▸ **Exercise description**
Look at every line of the material and count the ones holding the word "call". The answer is the number only.

──────

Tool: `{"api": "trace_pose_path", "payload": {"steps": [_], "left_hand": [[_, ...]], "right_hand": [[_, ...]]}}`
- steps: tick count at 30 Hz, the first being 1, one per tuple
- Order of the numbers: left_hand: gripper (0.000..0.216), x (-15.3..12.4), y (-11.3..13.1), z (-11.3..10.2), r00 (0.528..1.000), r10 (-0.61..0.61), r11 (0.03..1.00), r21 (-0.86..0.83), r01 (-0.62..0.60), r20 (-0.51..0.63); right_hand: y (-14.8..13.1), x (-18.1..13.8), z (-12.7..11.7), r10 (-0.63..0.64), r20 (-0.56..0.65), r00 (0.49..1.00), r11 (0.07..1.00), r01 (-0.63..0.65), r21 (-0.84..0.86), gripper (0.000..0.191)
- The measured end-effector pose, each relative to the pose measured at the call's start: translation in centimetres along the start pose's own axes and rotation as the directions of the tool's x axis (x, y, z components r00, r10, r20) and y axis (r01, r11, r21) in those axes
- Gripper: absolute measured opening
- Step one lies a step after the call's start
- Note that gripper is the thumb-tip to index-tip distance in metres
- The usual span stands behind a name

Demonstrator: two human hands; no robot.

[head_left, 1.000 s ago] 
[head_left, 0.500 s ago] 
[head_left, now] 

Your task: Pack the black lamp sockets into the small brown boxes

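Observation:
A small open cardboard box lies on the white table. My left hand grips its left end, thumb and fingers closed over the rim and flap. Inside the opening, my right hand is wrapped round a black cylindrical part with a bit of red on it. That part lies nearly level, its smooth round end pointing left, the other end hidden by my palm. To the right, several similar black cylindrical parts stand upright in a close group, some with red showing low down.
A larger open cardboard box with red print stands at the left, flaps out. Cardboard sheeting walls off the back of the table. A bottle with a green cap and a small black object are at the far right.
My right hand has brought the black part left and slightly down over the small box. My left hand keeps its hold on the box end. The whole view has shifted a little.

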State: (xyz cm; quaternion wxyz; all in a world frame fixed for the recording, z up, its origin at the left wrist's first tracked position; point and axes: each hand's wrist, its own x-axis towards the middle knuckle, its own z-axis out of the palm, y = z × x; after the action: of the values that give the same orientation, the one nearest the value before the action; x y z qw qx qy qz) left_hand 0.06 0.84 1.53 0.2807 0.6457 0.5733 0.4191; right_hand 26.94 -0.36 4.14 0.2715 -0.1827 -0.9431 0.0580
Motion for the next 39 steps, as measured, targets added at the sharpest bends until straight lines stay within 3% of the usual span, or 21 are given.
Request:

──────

▸ **Answer space**
2